**Work instruction:** Write out the data word for word and drop any picture you find.

=== Begin Enclosure ===

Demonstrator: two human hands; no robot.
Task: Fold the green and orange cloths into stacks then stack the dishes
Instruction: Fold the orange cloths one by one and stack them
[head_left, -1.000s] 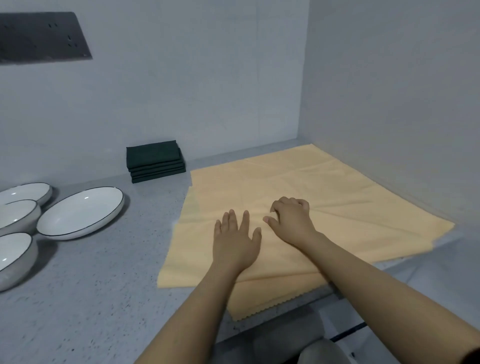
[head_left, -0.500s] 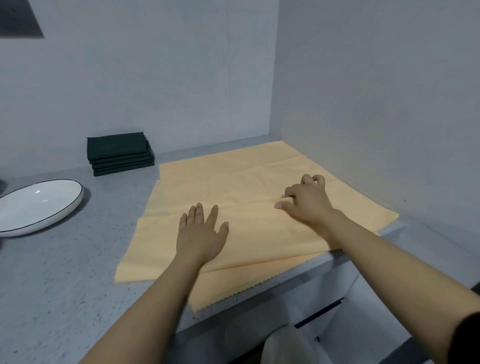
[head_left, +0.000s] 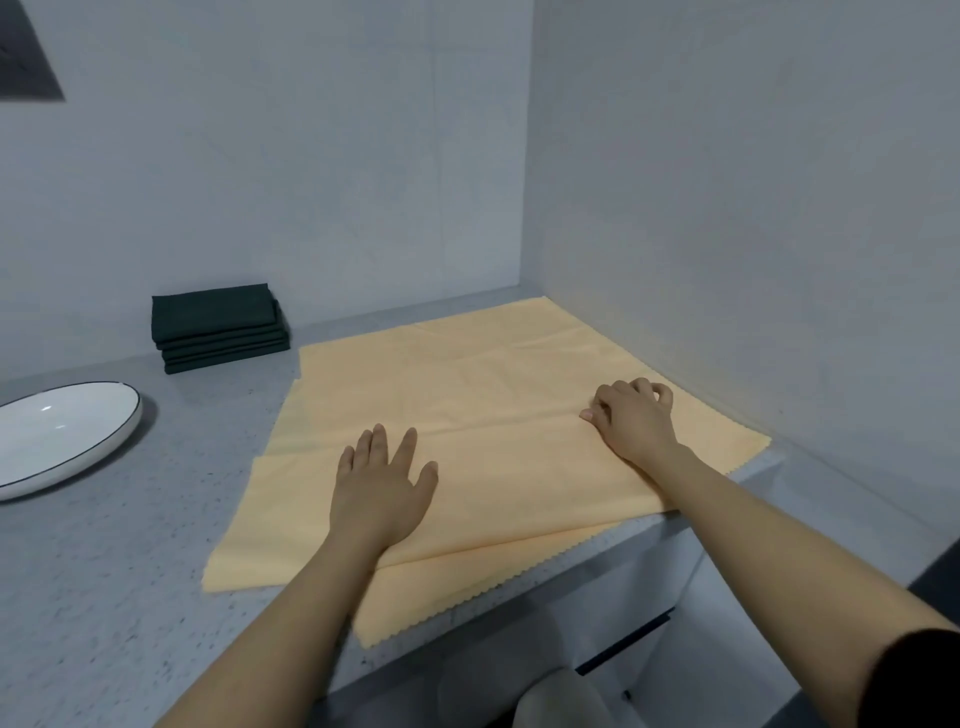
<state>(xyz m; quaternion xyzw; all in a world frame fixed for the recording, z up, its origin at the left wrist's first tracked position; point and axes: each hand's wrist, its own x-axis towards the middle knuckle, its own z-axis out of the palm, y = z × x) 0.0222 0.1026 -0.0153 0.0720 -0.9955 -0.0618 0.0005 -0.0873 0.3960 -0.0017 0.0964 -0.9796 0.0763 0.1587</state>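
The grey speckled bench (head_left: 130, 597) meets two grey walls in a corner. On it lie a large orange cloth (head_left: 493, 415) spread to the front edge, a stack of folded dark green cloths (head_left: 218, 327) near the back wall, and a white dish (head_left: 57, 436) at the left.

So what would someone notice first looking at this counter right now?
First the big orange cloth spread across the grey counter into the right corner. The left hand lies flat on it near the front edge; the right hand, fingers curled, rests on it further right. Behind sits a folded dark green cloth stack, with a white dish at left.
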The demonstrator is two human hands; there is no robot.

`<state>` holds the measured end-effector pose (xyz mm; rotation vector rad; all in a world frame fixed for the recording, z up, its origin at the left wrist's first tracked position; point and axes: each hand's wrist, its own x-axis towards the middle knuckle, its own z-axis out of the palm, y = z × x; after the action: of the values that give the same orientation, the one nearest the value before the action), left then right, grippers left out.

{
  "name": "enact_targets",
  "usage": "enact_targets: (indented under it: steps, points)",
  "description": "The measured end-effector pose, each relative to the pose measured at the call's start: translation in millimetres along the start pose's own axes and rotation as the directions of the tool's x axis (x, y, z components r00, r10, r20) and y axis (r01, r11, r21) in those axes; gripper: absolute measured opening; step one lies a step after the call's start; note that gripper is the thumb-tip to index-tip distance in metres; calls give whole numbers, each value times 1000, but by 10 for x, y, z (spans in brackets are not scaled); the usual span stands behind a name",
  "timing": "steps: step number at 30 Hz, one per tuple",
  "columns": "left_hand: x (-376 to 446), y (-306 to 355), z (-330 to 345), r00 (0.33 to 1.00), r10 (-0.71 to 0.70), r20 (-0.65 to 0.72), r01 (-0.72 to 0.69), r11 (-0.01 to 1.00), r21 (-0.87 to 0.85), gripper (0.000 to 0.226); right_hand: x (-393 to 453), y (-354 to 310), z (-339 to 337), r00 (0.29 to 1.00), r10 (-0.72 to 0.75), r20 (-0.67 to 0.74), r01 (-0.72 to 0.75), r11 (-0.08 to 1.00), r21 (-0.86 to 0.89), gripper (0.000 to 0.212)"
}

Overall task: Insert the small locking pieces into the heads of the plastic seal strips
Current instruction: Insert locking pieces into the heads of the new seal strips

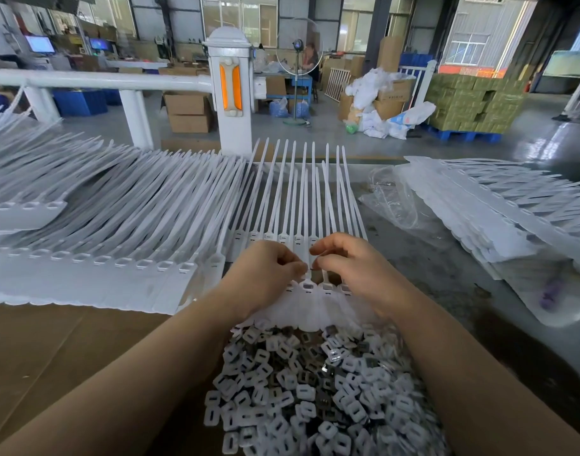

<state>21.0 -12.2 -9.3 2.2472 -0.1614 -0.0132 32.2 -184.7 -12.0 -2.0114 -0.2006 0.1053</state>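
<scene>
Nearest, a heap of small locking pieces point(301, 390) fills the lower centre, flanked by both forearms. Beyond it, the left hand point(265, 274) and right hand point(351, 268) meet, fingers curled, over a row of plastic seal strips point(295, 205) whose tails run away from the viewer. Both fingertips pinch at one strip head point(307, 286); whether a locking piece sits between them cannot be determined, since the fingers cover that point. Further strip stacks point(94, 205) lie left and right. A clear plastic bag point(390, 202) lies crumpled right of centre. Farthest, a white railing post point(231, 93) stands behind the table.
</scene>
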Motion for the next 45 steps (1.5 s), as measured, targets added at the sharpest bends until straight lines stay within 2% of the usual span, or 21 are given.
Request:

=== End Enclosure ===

**Answer:**
Demonstrator: two human hands; no robot.
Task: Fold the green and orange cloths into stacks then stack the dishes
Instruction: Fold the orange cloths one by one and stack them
[head_left, -1.000s] 
[head_left, -0.500s] 
[head_left, +0.000s] 
<state>(xyz m; quaternion xyzw; all in a world frame fixed for the recording, z up, its origin at the left wrist's first tracked position; point and axes: each hand's wrist, its own x-axis towards the middle knuckle, its own z-axis out of the palm, y = z × x) 0.0222 0.1026 -0.0153 0.0720 -0.9955 -0.0618 0.0005 -0.0873 0.3960 -0.0017 0.0964 -0.9796 0.0763 0.1587</state>
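The grey speckled bench (head_left: 130, 597) meets two grey walls in a corner. On it lie a large orange cloth (head_left: 493, 415) spread to the front edge, a stack of folded dark green cloths (head_left: 218, 327) near the back wall, and a white dish (head_left: 57, 436) at the left.

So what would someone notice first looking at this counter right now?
First the big orange cloth spread across the grey counter into the right corner. The left hand lies flat on it near the front edge; the right hand, fingers curled, rests on it further right. Behind sits a folded dark green cloth stack, with a white dish at left.
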The demonstrator is two human hands; there is no robot.

`<state>` holds the measured end-effector pose (xyz mm; rotation vector rad; all in a world frame fixed for the recording, z up, its origin at the left wrist's first tracked position; point and axes: each hand's wrist, its own x-axis towards the middle knuckle, its own z-axis out of the palm, y = z × x; after the action: of the values that give the same orientation, the one nearest the value before the action), left then right, grippers left out.

{
  "name": "enact_targets",
  "usage": "enact_targets: (indented under it: steps, points)",
  "description": "The measured end-effector pose, each relative to the pose measured at the call's start: translation in millimetres along the start pose's own axes and rotation as the directions of the tool's x axis (x, y, z components r00, r10, r20) and y axis (r01, r11, r21) in those axes; gripper: absolute measured opening; step one lies a step after the call's start; note that gripper is the thumb-tip to index-tip distance in metres; calls give whole numbers, each value times 1000, but by 10 for x, y, z (spans in brackets are not scaled); the usual span stands behind a name",
  "timing": "steps: step number at 30 Hz, one per tuple",
  "columns": "left_hand: x (-376 to 446), y (-306 to 355), z (-330 to 345), r00 (0.33 to 1.00), r10 (-0.71 to 0.70), r20 (-0.65 to 0.72), r01 (-0.72 to 0.69), r11 (-0.01 to 1.00), r21 (-0.87 to 0.85), gripper (0.000 to 0.226); right_hand: x (-393 to 453), y (-354 to 310), z (-339 to 337), r00 (0.29 to 1.00), r10 (-0.72 to 0.75), r20 (-0.67 to 0.74), r01 (-0.72 to 0.75), r11 (-0.08 to 1.00), r21 (-0.86 to 0.89), gripper (0.000 to 0.212)"
}

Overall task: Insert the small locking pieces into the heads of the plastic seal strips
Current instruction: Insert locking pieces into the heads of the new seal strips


<state>21.0 -12.2 -9.3 2.2472 -0.1614 -0.0132 32.2 -184.7 -12.0 -2.0114 -0.2006 0.1053</state>
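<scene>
Nearest, a heap of small locking pieces point(301, 390) fills the lower centre, flanked by both forearms. Beyond it, the left hand point(265, 274) and right hand point(351, 268) meet, fingers curled, over a row of plastic seal strips point(295, 205) whose tails run away from the viewer. Both fingertips pinch at one strip head point(307, 286); whether a locking piece sits between them cannot be determined, since the fingers cover that point. Further strip stacks point(94, 205) lie left and right. A clear plastic bag point(390, 202) lies crumpled right of centre. Farthest, a white railing post point(231, 93) stands behind the table.
</scene>
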Motion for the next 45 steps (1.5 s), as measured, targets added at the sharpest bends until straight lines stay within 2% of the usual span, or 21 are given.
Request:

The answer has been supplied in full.